▶ **Exercise**: Extract every line of the material that holds the string "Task".
(Source records)
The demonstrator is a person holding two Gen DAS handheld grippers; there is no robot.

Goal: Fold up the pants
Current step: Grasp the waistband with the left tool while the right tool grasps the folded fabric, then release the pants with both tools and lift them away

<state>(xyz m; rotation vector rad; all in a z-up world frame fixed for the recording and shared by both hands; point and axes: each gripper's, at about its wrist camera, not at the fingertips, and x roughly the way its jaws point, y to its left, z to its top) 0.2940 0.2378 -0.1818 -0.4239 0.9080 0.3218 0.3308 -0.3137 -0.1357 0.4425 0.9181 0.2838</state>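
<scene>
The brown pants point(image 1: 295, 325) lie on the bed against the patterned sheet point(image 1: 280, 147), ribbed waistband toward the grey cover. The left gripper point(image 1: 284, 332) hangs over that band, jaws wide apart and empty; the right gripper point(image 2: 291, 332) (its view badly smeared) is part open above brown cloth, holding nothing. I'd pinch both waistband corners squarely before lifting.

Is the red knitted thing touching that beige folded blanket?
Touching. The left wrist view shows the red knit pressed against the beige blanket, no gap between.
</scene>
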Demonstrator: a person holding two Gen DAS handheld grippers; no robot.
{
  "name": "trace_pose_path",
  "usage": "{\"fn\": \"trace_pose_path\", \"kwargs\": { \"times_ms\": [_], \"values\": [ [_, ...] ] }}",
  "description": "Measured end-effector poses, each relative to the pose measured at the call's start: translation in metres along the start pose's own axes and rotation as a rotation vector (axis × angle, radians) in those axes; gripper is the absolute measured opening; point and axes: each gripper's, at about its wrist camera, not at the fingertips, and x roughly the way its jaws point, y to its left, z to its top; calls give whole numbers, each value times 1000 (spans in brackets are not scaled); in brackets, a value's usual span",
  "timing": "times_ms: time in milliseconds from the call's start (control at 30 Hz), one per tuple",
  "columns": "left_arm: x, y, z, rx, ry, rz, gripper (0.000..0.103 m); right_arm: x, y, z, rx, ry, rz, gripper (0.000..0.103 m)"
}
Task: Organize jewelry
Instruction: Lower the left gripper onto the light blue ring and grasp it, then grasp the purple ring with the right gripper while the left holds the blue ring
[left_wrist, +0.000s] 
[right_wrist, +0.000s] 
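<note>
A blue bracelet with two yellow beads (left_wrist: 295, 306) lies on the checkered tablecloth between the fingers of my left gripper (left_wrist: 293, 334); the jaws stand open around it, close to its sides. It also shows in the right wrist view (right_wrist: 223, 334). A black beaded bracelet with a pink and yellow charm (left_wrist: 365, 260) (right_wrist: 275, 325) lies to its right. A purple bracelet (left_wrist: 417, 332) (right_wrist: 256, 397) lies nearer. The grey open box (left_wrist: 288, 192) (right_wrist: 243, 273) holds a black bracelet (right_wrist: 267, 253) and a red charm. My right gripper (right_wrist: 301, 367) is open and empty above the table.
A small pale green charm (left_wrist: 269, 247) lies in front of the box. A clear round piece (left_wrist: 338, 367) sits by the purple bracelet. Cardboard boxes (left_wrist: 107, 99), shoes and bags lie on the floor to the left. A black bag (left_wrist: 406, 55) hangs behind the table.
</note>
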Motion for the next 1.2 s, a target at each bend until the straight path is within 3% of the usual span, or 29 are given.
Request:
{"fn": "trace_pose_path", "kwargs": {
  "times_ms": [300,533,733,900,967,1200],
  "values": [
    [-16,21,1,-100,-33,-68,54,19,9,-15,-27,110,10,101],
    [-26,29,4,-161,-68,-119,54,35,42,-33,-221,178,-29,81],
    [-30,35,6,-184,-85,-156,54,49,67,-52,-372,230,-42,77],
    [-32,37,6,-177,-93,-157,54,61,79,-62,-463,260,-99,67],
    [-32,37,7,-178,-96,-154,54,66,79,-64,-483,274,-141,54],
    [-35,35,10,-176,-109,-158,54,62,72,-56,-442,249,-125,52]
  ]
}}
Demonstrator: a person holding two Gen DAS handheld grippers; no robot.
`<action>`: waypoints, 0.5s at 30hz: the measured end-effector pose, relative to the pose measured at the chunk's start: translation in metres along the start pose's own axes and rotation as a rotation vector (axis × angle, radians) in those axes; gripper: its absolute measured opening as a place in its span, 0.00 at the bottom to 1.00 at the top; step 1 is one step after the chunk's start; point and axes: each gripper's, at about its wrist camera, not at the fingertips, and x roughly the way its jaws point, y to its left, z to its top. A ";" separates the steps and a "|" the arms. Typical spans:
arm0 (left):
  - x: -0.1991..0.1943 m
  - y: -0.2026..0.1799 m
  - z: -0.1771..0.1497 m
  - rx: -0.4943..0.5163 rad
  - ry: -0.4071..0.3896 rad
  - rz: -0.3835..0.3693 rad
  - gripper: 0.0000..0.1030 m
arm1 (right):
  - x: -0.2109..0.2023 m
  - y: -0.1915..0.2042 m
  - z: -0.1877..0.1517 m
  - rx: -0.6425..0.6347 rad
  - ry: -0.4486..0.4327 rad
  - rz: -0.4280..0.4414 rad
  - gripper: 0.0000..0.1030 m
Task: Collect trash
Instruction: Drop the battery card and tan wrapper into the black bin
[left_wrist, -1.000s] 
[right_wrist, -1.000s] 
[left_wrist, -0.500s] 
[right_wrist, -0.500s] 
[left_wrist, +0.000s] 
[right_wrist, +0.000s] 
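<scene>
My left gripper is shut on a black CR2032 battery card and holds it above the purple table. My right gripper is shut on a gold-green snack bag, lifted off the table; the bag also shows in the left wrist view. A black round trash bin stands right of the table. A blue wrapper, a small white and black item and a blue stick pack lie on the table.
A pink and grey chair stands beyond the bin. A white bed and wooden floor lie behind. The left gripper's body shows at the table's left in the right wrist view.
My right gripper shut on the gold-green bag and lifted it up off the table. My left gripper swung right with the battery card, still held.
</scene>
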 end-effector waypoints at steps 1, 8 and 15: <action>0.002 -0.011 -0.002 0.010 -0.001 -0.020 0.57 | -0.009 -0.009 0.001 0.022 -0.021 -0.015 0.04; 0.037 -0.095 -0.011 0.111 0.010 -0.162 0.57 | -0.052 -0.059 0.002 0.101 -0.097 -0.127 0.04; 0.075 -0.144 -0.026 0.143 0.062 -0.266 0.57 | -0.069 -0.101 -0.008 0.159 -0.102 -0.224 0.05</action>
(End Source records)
▶ **Answer below**:
Task: Organize jewelry
Task: Collect trash

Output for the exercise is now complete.